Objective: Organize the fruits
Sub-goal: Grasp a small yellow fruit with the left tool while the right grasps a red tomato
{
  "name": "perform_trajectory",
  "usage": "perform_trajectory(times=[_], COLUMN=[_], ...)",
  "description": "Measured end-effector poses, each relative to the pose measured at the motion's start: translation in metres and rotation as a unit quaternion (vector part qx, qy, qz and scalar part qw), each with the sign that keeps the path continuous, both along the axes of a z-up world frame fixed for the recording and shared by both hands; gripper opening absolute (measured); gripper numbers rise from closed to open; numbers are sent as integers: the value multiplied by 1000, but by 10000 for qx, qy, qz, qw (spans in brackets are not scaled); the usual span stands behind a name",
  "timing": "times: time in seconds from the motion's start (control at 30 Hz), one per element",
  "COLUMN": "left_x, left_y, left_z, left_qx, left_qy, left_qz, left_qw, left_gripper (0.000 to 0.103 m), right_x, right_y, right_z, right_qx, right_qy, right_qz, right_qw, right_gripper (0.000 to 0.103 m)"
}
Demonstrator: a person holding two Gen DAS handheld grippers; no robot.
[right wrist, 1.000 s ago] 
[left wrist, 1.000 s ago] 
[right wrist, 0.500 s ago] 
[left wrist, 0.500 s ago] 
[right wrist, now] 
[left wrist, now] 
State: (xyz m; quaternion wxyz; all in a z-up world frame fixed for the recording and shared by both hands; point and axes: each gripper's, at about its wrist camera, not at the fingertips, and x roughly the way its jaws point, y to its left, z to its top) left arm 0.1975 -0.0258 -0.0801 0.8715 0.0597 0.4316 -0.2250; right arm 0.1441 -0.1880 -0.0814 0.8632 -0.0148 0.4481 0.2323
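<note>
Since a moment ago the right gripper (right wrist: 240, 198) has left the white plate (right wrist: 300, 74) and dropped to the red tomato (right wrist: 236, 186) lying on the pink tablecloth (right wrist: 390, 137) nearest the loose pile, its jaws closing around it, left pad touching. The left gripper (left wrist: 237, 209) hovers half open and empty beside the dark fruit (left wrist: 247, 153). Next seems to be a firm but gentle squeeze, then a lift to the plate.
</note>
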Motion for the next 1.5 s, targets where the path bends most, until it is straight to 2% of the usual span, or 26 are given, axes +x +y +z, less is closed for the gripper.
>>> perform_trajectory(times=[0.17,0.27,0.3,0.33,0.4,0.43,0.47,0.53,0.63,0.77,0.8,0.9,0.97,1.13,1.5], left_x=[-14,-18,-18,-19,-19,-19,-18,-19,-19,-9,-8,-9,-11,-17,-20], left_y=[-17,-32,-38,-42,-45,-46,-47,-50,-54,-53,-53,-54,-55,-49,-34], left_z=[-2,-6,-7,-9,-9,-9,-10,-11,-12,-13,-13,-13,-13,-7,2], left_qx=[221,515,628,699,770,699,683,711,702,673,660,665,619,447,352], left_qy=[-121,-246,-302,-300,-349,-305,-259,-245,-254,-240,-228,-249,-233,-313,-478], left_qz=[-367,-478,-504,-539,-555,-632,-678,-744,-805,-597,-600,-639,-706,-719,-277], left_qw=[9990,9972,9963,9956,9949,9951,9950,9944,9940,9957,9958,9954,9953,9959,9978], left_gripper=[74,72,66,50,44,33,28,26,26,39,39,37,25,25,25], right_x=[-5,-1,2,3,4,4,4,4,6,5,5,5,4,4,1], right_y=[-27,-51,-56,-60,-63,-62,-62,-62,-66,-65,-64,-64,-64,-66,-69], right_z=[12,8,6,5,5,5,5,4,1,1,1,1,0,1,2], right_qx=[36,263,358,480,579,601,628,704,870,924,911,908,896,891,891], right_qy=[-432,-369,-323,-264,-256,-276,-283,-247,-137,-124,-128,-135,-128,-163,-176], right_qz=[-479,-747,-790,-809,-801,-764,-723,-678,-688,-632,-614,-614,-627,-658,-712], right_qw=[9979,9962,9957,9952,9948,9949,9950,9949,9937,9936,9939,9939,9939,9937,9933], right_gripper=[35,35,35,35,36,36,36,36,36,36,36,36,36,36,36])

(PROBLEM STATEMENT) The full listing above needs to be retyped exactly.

(ANSWER TO THIS TASK)
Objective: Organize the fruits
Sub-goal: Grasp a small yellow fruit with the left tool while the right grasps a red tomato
{
  "name": "perform_trajectory",
  "usage": "perform_trajectory(times=[_], COLUMN=[_], ...)",
  "description": "Measured end-effector poses, each relative to the pose measured at the motion's start: translation in metres and rotation as a unit quaternion (vector part qx, qy, qz and scalar part qw), each with the sign that keeps the path continuous, both along the axes of a z-up world frame fixed for the recording and shared by both hands; gripper opening absolute (measured); gripper numbers rise from closed to open; numbers are sent as integers: the value multiplied by 1000, but by 10000 for qx, qy, qz, qw (spans in brackets are not scaled); the usual span stands behind a name",
  "timing": "times: time in seconds from the motion's start (control at 30 Hz), one per element",
  "COLUMN": "left_x, left_y, left_z, left_qx, left_qy, left_qz, left_qw, left_gripper (0.000 to 0.103 m), right_x, right_y, right_z, right_qx, right_qy, right_qz, right_qw, right_gripper (0.000 to 0.103 m)"
}
Demonstrator: a person holding two Gen DAS handheld grippers; no robot.
[right wrist, 1.000 s ago] 
[left wrist, 1.000 s ago] 
[right wrist, 0.500 s ago] 
[left wrist, 0.500 s ago] 
[right wrist, now] 
[left wrist, now] 
State: (xyz m; quaternion wxyz; all in a z-up world frame fixed for the recording and shared by both hands; point and axes: each gripper's, at about its wrist camera, not at the fingertips, and x roughly the way its jaws point, y to its left, z to its top) left arm 0.1975 -0.0258 -0.0801 0.8715 0.0597 0.4316 -0.2250; right arm 0.1441 -0.1880 -0.0814 0.8632 -0.0148 0.4481 0.2323
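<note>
Since a moment ago the right gripper (right wrist: 240, 198) has left the white plate (right wrist: 300, 74) and dropped to the red tomato (right wrist: 236, 186) lying on the pink tablecloth (right wrist: 390, 137) nearest the loose pile, its jaws closing around it, left pad touching. The left gripper (left wrist: 237, 209) hovers half open and empty beside the dark fruit (left wrist: 247, 153). Next seems to be a firm but gentle squeeze, then a lift to the plate.
</note>
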Motion for the next 1.5 s, targets where the path bends most, until it is straight to 2% of the usual span, or 26 are given, axes +x +y +z, less is closed for the gripper.
>>> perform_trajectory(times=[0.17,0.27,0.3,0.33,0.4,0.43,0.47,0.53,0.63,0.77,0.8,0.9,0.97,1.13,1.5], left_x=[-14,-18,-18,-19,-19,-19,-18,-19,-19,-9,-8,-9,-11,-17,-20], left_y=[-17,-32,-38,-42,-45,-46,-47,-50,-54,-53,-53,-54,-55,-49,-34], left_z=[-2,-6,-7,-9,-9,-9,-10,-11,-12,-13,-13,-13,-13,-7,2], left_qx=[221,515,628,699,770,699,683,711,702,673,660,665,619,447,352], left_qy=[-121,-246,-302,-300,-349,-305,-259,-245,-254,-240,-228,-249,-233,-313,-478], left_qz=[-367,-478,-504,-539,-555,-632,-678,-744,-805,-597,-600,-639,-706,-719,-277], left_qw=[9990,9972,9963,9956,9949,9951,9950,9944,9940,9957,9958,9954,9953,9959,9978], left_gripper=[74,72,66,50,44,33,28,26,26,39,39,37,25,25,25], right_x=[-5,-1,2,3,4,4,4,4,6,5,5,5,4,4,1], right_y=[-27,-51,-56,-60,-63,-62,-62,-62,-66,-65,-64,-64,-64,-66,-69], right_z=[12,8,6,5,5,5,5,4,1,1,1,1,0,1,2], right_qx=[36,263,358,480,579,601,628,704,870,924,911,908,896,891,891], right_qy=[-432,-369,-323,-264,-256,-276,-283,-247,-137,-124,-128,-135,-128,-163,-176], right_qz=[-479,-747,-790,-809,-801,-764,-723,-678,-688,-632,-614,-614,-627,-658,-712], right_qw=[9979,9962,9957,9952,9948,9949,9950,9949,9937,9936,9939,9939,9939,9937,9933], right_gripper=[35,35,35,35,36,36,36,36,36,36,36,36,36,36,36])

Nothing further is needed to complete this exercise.